> DIRECTIONS FOR THIS TASK
With the records below as your source, retype each line exactly from the top down to the line that contains "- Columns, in", and include that line.

[Start of section]

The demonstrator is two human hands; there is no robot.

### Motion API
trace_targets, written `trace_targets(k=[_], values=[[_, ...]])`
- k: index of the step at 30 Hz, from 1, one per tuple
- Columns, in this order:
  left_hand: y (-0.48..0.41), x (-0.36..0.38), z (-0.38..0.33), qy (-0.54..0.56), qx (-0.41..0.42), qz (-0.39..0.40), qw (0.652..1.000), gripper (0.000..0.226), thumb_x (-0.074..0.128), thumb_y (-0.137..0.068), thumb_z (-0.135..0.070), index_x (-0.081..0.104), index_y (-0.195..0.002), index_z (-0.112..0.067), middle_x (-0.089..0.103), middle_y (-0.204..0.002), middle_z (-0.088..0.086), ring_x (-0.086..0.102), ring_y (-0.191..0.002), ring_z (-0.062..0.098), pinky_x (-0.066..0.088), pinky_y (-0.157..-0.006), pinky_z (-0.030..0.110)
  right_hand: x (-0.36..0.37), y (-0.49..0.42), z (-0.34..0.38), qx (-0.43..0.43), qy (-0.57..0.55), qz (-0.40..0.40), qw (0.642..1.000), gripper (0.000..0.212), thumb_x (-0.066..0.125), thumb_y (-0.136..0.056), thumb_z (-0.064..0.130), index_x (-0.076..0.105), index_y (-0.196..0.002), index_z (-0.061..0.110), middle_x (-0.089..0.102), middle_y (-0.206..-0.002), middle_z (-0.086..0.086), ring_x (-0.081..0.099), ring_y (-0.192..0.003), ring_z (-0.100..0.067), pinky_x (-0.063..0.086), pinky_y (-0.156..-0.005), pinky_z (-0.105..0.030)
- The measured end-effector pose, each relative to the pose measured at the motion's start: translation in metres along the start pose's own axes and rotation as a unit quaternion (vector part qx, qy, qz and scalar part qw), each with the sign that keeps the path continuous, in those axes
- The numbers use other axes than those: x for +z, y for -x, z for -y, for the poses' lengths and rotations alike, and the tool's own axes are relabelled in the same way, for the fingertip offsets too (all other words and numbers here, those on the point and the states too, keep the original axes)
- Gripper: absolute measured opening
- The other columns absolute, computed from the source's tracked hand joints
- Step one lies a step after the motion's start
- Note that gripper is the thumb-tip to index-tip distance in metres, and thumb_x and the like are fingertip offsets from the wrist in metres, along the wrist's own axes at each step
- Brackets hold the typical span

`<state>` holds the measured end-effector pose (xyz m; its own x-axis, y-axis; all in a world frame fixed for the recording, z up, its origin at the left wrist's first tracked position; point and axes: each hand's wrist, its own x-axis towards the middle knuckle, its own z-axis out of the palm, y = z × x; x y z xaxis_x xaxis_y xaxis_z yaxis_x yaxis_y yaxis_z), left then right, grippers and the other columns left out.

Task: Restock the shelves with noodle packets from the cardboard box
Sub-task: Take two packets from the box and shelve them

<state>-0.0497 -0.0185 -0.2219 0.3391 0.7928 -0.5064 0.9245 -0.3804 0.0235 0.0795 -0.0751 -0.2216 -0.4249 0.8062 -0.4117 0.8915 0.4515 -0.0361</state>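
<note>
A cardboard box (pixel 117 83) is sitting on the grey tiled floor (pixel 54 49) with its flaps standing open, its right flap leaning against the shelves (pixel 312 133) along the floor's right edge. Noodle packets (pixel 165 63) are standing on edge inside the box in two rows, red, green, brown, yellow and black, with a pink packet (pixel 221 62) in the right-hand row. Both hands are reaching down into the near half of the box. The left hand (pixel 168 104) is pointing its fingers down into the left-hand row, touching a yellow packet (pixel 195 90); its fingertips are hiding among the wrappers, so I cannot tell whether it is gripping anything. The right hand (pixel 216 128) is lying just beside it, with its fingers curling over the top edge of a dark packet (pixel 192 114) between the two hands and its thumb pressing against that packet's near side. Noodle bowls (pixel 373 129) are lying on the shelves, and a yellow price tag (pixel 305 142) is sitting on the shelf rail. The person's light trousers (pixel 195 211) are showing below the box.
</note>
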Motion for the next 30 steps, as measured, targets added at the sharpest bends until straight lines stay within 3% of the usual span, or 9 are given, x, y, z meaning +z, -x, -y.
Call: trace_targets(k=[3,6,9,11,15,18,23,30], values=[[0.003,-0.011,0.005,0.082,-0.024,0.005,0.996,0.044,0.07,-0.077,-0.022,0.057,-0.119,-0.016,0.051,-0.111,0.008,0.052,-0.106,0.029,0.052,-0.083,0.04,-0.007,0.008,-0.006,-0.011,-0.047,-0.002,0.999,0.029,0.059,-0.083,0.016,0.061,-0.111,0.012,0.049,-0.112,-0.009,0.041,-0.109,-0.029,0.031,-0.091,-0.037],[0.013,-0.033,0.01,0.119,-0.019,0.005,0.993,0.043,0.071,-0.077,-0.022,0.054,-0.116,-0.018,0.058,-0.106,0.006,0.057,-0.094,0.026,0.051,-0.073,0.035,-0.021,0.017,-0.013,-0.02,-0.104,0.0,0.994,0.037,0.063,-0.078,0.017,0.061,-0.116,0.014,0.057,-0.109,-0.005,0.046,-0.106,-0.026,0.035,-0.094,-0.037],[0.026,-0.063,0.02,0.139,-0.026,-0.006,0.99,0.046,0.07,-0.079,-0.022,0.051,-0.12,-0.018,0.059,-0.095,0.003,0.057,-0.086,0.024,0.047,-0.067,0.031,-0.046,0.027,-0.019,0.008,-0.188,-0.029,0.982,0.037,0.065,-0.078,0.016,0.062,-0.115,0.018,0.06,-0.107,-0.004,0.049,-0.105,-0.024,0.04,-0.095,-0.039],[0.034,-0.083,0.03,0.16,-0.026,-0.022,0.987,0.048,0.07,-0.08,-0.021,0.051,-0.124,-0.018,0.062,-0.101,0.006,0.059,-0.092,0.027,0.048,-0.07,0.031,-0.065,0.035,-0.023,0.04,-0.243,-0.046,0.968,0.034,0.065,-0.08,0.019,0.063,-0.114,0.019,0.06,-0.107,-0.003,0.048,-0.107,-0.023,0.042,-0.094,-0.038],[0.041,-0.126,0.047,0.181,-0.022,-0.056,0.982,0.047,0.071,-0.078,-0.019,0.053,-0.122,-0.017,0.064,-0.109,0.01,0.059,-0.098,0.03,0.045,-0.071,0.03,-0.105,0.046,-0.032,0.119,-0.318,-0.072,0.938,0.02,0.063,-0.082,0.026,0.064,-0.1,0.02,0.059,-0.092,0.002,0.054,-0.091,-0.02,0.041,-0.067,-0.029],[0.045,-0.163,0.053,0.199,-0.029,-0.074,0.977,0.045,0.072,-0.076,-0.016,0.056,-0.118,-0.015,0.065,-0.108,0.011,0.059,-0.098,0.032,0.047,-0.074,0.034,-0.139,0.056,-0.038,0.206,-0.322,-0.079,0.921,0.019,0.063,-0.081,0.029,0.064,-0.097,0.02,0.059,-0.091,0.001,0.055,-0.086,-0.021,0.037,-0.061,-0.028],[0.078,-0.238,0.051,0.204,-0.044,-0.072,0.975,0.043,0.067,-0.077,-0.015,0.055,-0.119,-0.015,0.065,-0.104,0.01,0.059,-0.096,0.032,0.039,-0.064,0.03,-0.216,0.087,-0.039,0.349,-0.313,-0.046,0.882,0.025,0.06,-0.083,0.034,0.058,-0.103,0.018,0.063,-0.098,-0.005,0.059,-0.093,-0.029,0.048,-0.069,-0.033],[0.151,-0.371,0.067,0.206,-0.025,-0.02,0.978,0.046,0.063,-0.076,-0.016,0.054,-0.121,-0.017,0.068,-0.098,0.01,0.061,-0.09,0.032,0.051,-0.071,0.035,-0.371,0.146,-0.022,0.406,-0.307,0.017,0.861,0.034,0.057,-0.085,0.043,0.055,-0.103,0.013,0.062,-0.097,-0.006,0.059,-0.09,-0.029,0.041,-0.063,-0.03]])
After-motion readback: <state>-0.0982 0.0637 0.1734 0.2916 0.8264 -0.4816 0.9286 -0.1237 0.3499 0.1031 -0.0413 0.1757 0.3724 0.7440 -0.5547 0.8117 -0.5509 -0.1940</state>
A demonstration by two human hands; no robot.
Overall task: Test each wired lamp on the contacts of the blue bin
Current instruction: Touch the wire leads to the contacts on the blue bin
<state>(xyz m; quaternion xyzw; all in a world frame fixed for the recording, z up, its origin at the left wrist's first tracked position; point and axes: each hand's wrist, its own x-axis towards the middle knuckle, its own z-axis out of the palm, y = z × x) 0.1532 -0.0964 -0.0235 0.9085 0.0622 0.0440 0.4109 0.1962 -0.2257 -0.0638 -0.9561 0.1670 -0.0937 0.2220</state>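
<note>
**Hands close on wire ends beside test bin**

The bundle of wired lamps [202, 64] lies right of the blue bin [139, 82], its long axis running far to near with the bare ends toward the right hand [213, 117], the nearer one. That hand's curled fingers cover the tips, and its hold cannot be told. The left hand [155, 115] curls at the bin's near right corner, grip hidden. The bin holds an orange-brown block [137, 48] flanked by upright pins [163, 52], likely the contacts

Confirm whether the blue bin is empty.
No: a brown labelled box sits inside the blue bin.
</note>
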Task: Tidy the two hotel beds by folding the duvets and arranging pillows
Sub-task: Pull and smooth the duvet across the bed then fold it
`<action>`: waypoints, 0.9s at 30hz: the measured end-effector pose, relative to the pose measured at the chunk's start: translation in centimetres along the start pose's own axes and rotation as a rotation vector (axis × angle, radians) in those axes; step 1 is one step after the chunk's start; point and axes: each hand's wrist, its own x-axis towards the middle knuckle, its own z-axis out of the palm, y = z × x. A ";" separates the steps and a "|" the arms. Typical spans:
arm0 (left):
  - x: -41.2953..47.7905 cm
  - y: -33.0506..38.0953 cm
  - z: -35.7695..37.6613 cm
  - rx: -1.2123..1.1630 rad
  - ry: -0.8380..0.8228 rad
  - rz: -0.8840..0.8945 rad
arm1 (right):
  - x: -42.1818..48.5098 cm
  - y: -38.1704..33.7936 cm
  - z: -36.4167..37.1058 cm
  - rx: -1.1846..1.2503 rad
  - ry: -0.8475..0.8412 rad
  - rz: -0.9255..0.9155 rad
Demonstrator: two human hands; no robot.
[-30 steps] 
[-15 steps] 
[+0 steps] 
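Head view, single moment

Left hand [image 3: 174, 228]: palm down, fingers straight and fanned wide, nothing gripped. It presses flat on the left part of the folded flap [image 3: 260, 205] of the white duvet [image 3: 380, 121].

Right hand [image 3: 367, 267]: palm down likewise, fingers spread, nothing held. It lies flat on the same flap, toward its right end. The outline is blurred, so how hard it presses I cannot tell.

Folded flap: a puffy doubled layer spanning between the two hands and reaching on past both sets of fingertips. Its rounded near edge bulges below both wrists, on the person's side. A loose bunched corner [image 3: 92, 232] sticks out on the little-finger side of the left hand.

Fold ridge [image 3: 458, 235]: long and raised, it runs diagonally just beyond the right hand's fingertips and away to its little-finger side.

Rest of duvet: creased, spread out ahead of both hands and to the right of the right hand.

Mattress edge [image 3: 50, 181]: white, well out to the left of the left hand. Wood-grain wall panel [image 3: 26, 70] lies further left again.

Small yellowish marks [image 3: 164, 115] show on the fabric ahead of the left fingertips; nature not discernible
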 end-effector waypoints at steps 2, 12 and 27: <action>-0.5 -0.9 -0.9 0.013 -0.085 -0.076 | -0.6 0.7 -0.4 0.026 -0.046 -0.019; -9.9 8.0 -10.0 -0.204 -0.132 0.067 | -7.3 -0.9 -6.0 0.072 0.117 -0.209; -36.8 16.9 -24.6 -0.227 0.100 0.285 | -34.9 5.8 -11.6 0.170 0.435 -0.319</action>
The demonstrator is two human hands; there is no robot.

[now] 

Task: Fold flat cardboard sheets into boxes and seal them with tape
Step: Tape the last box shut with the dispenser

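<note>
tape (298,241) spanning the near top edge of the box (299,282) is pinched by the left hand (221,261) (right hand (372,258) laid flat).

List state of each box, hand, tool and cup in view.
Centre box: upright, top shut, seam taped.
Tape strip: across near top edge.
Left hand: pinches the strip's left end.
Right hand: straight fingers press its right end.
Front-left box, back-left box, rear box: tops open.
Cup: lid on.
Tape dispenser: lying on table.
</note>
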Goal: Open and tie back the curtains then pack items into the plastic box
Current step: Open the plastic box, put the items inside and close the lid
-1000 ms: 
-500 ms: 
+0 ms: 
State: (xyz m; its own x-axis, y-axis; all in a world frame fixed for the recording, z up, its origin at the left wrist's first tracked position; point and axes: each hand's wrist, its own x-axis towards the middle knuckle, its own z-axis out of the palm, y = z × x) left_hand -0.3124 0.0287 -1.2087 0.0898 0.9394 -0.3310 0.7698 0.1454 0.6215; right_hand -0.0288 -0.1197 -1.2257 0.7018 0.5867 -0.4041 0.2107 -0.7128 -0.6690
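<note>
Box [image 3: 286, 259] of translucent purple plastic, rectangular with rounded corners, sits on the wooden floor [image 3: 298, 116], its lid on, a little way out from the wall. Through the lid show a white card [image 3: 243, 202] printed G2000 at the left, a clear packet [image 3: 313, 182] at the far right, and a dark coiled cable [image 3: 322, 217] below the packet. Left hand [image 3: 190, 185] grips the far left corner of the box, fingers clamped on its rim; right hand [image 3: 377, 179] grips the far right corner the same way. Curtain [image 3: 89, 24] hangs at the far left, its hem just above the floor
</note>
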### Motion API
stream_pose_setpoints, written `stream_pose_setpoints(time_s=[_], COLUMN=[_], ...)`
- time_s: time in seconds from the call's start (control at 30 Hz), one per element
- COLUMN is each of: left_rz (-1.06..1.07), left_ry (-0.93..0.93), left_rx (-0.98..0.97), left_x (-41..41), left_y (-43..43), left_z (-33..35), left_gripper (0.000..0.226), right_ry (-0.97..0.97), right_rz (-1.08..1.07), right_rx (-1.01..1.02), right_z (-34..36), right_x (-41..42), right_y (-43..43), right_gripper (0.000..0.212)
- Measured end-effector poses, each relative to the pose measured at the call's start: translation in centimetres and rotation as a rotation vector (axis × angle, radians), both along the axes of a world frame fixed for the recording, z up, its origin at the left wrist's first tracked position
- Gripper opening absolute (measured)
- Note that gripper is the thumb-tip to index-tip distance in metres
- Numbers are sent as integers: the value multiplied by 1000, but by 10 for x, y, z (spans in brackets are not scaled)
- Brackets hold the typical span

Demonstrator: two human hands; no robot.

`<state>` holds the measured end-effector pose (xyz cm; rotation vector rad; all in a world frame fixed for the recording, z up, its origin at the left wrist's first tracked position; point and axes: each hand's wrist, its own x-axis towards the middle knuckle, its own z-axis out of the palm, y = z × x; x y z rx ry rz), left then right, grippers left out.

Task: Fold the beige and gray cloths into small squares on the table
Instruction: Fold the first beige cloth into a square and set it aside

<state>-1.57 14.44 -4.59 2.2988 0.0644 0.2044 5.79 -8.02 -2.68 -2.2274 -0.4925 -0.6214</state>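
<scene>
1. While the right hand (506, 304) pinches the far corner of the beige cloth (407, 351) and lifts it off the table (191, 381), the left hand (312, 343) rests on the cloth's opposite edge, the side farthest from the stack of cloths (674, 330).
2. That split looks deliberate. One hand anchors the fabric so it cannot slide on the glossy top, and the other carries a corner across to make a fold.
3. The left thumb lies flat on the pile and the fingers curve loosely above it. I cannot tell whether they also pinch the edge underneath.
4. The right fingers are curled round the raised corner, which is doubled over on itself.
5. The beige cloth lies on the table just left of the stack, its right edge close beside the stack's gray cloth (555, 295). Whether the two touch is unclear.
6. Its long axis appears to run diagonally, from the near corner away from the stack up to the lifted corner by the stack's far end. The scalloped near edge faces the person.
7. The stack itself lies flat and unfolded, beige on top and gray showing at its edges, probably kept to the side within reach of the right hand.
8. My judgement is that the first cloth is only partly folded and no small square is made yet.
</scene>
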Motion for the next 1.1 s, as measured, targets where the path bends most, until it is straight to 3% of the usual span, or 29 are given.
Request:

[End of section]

> WORKED SOLUTION
The demonstrator is two human hands; there is no robot.

### Motion API
trace_targets, written `trace_targets(k=[_], values=[[_, ...]])`
- k: index of the step at 30 Hz, from 1, one per tuple
- Columns, in this order:

No further work remains on this exercise.